Import a website with Site Crawler
The site crawler is a straightforward tool that allows Pro, Team, and Agency users to import an existing public website as a sitemap.
*Note that it does not support password-protected sites or intranets.
To import a Slickplan XML file, just follow these simple steps:
From the import panel
- In Slickplan, open an existing project.
- Click the Import icon in the navigation bar (this will overwrite your current sitemap).
- In the import panel, select the Website crawler tab.
- Type your website’s full URL in the text box.
- Select the options below for the sitemap page text, follow mode, and extra options.
- Page text:
- File/directory name to use URL’s (page and/or folder name) as the page label.
- Header <h1> tag to use the main header text from your webpage as the page label.
- Page <title> tag to use the page title from your webpage as the page label.
* Check the Exclude common text from pages on import option. This will remove repetitive text. For instance, you can eliminate recurring SEO phrases like “| Company Name” that appear before or after the title.
- Follow Mode:
- Domain and subdomains: To crawl both the domain and its subdomains, enter a URL (e.g.,
https://example.com
). Our Site Crawler will then fetch pages from example.com and all its subdomains, likefoo.example.com
andbar.example.com
. - Domain only: If you want our Site Crawler to follow links only from the specified domain, such as
example.com
andwww.example.com
. - Domain and directory path only: This option limits the Site Crawler to a specific domain and directory path. For example, if you enter https://www.example.com/dir/, it will only follow links that start with that path, like
https://example.com/dir/
. - Don’t follow query string variables – will exclude links containing
?
and&
characters, for example:https://example.com/link?param=1&page=2
. This option is helpful if you have many pagination pages or dynamically generated calendar.
- Options:
- Add links: Include a URL for imported pages.
- Add meta description: Insert a note with content from the meta description tag.

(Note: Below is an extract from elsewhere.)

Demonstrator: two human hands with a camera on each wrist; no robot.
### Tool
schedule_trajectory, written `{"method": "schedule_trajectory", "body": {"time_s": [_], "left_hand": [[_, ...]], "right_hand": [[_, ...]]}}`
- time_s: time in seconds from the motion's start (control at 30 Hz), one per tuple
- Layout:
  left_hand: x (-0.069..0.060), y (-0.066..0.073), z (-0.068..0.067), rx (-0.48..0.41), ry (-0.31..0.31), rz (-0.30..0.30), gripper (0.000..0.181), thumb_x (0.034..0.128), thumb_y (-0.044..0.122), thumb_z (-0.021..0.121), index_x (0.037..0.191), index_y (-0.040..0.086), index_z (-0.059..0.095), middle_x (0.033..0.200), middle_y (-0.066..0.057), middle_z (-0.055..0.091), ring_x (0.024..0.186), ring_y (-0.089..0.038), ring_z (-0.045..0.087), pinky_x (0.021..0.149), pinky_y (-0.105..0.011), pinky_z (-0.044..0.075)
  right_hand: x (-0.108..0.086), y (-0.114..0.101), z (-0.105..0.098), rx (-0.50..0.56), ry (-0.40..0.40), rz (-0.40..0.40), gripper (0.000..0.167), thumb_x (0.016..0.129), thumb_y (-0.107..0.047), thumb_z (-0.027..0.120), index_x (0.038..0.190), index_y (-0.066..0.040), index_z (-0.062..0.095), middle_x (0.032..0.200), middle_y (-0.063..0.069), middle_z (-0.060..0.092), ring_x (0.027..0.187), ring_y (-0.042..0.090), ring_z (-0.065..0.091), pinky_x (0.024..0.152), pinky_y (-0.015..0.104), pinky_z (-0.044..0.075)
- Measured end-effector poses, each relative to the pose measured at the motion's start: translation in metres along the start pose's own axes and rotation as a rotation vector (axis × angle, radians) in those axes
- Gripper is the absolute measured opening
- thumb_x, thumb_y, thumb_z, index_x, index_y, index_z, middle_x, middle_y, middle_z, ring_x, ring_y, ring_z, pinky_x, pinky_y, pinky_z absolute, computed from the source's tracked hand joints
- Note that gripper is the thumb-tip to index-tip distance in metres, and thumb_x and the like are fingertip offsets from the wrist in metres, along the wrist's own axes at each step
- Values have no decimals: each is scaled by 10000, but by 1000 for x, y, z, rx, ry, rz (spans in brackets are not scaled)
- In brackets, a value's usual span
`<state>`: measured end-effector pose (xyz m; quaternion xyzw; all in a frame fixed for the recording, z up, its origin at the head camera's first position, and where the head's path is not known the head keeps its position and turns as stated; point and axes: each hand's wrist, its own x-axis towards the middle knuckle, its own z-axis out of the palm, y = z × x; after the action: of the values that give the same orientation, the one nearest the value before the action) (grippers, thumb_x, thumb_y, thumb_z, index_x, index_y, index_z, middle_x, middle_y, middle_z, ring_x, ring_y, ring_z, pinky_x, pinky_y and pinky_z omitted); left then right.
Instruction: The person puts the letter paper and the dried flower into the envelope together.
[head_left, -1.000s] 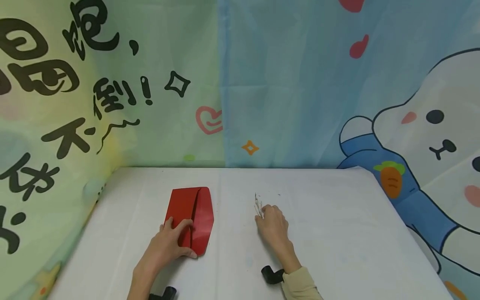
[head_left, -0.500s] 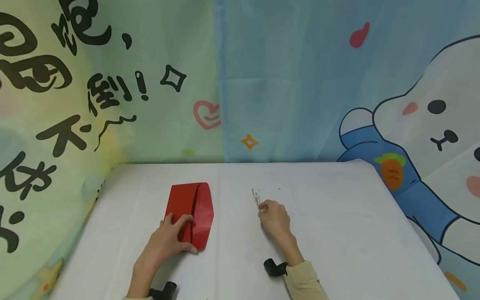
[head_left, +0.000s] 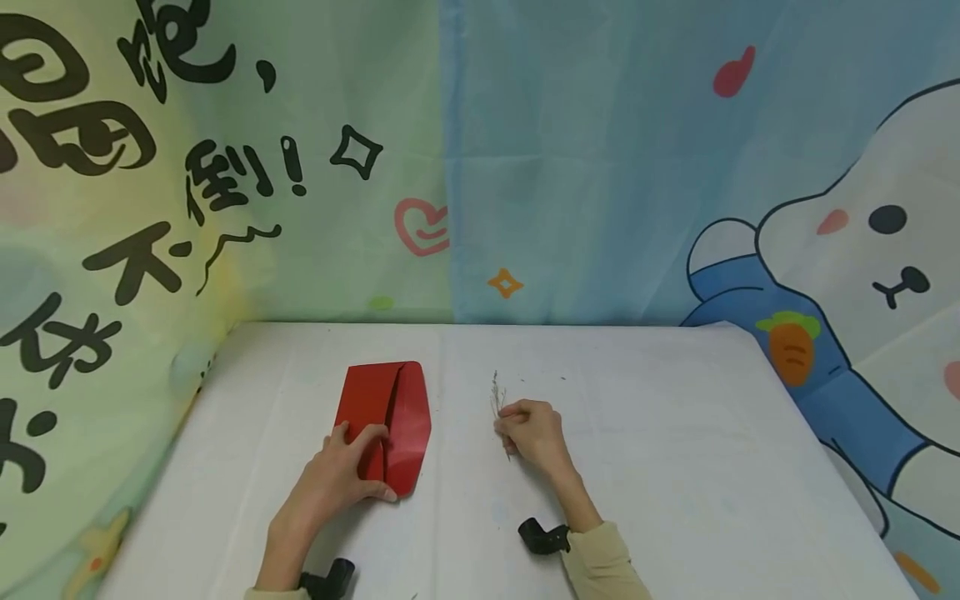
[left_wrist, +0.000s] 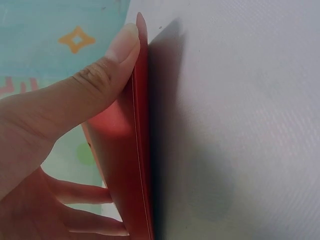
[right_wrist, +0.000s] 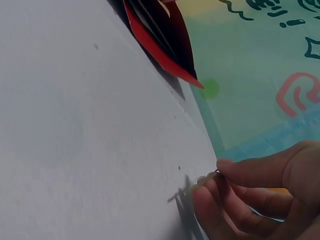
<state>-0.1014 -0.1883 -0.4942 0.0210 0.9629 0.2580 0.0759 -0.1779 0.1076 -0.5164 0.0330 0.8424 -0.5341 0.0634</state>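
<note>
The red paper envelope lies left of the middle of the white table, its flap unfolded to the right. My left hand grips its near part. In the left wrist view, the thumb presses along the envelope's edge and the other fingers are on its far side. The right wrist view shows the envelope's mouth gaping, with a dark inside. To the right, my right hand pinches a thin bunch of dried sprigs between thumb and fingers. Their tops point away from me, and a stem end shows below the fingers.
A white cloth covers the table. Tiny dark crumbs lie beyond the right hand. A printed curtain hangs behind the table's back edge. Black camera mounts sit on both wrists.
My right hand has moved a little left, toward the envelope, with the sprigs, and more of their stems shows below the fingers. The left hand stays on the envelope. The head view has shifted slightly.
</note>
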Motion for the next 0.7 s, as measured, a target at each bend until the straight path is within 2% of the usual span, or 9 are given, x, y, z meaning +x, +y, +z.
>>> {"method": "schedule_trajectory", "body": {"time_s": [0.2,0.43,0.7], "left_hand": [[0,1,-1,9,1,-2,754,668,426,962,1301,303,571,1428,-296,456,1118,-494,601,859,-607,545],[0,1,-2,1,1,-3,752,670,423,961,1302,309,569,1442,-300,450,1161,-521,584,862,-612,547],[0,2,-1,-3,8,-10,741,671,402,965,1295,309,576,1441,-319,459,1179,-533,575,850,-612,559]], "right_hand": [[1,-6,9,87,-64,20,114,910,-5,727,1012,45,734,762,114,731,560,137,681,553,308,603],[2,-15,24,137,-114,30,123,921,-35,733,1021,36,734,775,104,741,582,124,691,575,320,614],[2,-24,40,177,-156,-15,133,925,-54,732,1010,47,746,809,135,762,573,102,681,567,320,612]]}}
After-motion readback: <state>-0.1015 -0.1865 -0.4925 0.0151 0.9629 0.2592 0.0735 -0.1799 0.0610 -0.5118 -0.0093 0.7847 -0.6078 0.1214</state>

- Limit number of pages: Set the maximum number of pages the import tool can fetch. For example, entering 10 will download up to 10 pages from the website.
- Filter directories: Choose specific directories to include or exclude from the crawl.
Enter a directory name followed by/*
in either of the text area boxes.
Press return(enter) to add more directories; you can add as many as you need. - Basic HTTP authentication: If your website is password-protected, enter your username and password. (Note: This currently works only with the HTTP Basic Auth method)
- Ignore robots.txt rules: Choose this option if your server blocks web crawlers from accessing your website.
- Ignore HTTP cookies: Ignores any cookies your website attempts to store.
- Use a custom user agent string: Some websites block anything with “crawler” in the name. This option defaults to your browser’s name, helping our crawler appear as a real browser to avoid firewall blocks.
- Import SEO meta data to Content Planner: Imports SEO details, including metadata and URL slugs, for each page into the Content Planner tool.
- Render JavaScript content: Includes dynamic content generated by JavaScript.
- Import into a section: This lets you add your website to a specific sitemap page as a new branch without overwriting the whole project.
- Click Import to complete the process.
During project setup
- Create a new project.
- Enter the URL into the field under the project name and check the Import from URL option below.
- Click the Next, add People button.
- Add team members and click Create project.
- The new project will open with the import panel expanded and prepopulated with the provided URL. Set additional import settings and hit Import.
Troubleshooting issues: Limits and quick fixes
Below are the key steps for monitoring progress, overcoming crawling limitations, and finalizing your sitemap, along with essential subscription requirements and security considerations.
Sitemap creation process
Building your sitemap
Depending on the size of your site, it may take a few minutes for your sitemap to build. The number on the import screen indicates how many pages have been downloaded. For instance, “Gathering Links (13)” means the crawler has scanned 13 pages so far.
Monitoring progress
If you don’t see any progress after a few minutes, click the Cancel button and try again. You can also stop the crawling process manually by clicking the Stop & Save button, which will generate a sitemap based only on the pages successfully scanned.
Crawling limitations
Keep in mind that the crawler can only access publicly available websites. It cannot crawl intranet sites or those requiring custom authentication, such as username and password logins.
Multi-tasking during crawling
While the crawler is working, you can close the browser window, edit another sitemap, or crawl a different website.
Finalizing your sitemap
You have now built a sitemap using the site crawler, and it is ready for editing and customization!
Subscription note
The site crawler feature is available only to users with Pro, Team, and Agency subscriptions.
Security note
For security reasons, the crawler is limited to 10,000 pages per process.